Nigeria’s five biggest banks — Access Corporation, Zenith Bank, United Bank for Africa (UBA), Guaranty Trust Holding Company (GTCO), and First HoldCo have collectively earned a staggering N4.8 trillion in interest income from fixed-income securities within the first nine months of 2025.
Data obtained from their financial statements filed with the Nigerian Exchange (NGX) reveal that the banks’ combined investment in government bonds and treasury bills soared to N49.15 trillion by September 2025, marking a 16.5 percent increase from N42.20 trillion recorded at the end of December 2024.
By individual performance, Access Corporation led with N15.25 trillion invested in securities, followed by UBA with N13.59 trillion, Zenith Bank with N9.05 trillion, First HoldCo with N6.35 trillion, and GTCO with N4.91 trillion. Their respective earnings were N1.3 trillion for Access, N1.14 trillion for Zenith, N1.03 trillion for UBA, N720.15 billion for First HoldCo, and N570.23 billion for GTCO.
Analysts note that the surge underscores banks’ increasing preference for risk-free government instruments over private-sector lending, which carries higher default risks. This conservative strategy, while lucrative, contrasts sharply with the slower pace of loan growth to customers.
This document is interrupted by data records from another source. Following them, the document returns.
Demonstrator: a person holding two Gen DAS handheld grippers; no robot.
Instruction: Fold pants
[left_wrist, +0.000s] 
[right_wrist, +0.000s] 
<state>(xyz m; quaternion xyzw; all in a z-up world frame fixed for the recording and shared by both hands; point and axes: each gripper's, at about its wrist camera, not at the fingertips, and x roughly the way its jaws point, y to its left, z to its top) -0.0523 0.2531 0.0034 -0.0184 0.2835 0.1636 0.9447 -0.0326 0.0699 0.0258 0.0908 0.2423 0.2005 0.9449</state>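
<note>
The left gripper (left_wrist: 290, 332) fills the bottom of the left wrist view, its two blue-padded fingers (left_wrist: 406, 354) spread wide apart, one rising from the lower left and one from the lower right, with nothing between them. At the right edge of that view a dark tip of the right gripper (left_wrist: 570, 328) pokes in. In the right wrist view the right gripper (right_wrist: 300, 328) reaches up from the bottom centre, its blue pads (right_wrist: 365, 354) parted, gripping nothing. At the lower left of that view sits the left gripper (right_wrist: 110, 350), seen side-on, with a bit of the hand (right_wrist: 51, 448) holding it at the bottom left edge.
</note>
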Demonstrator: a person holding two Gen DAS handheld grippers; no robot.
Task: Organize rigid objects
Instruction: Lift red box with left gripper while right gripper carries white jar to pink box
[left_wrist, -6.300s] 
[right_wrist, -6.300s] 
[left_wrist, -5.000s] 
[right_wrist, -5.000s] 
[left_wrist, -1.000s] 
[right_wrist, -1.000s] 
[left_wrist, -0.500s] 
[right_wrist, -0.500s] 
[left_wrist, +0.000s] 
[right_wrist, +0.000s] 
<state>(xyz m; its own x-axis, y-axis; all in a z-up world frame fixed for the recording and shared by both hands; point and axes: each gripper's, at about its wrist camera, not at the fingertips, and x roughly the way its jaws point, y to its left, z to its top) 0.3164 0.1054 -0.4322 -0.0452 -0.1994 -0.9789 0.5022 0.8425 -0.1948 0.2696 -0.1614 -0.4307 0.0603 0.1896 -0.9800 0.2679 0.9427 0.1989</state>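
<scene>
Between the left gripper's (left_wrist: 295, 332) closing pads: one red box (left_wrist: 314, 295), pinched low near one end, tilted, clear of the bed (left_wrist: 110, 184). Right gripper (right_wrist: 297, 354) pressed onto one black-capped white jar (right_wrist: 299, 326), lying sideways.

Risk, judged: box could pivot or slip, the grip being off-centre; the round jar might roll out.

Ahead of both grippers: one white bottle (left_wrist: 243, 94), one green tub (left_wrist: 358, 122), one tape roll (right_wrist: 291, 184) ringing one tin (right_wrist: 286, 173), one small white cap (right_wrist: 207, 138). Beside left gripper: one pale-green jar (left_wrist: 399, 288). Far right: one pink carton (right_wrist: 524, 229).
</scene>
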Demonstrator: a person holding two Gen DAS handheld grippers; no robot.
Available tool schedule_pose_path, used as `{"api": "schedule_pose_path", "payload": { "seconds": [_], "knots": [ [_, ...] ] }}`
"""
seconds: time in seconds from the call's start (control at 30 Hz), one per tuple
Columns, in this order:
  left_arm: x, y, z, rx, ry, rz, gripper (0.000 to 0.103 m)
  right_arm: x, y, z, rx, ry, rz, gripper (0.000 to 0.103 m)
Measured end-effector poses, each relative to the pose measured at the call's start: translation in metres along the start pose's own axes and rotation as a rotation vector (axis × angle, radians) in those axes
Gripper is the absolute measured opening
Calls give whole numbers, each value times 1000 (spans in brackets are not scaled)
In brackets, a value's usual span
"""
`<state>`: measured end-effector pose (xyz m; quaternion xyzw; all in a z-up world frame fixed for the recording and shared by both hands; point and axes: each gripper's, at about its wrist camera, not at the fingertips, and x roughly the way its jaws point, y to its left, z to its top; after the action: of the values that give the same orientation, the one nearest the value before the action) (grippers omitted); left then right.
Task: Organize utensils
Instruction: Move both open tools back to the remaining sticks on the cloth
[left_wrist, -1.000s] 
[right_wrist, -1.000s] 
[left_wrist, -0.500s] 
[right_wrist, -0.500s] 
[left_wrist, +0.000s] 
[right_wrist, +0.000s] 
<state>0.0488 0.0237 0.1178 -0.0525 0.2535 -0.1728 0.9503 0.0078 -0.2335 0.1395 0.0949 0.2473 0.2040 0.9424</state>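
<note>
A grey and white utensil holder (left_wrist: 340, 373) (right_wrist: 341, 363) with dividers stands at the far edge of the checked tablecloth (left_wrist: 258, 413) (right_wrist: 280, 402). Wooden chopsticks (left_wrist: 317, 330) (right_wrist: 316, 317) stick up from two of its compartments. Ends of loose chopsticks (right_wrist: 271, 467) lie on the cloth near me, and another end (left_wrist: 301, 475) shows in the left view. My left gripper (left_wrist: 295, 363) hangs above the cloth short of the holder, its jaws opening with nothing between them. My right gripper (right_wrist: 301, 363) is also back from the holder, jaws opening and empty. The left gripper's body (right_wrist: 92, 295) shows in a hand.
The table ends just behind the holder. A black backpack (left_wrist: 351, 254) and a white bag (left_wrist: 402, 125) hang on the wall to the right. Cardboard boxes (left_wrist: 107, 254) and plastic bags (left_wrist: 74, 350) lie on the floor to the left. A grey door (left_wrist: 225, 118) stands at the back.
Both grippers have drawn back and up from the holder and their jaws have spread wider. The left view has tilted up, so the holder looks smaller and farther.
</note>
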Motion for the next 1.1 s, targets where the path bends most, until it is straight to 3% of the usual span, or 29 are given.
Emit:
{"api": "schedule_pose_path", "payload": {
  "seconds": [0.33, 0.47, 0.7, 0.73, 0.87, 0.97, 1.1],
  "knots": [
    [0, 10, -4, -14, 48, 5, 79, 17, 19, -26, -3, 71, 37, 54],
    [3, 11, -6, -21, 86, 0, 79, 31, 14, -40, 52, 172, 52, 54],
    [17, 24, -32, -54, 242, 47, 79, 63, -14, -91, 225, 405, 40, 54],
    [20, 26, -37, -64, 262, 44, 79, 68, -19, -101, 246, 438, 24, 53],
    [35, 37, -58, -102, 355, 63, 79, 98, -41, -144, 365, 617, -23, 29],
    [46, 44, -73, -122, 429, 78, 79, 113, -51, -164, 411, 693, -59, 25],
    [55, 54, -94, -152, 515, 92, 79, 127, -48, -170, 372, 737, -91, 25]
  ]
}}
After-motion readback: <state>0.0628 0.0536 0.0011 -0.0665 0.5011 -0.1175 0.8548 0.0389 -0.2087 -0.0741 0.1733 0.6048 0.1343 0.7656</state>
Loan portfolios across the five lenders collectively rose by only 7.27 percent to N42.26 trillion, compared to a 16.46 percent jump in fixed-income investments. Notably, Access Corporation recorded the highest loan growth at 20 percent, while Zenith Bank saw a marginal decline of 0.34 percent.
The News Chronicle gathered that this cautious lending trend reflects banks’ strategic realignment toward safer returns amid regulatory uncertainty and volatile macroeconomic conditions. With the Central Bank of Nigeria (CBN) set to migrate all fixed-income trading and settlement operations from the FMDQ Securities Exchange to its Real-Time Gross Settlement (RTGS) and Scripless Securities Settlement System (S4) from November, the move could redefine market dynamics.
The policy shift positions the CBN as both regulator and operator of the fixed-income market — a consolidation that may streamline bond operations but could also reshape profit structures for banks heavily dependent on government securities.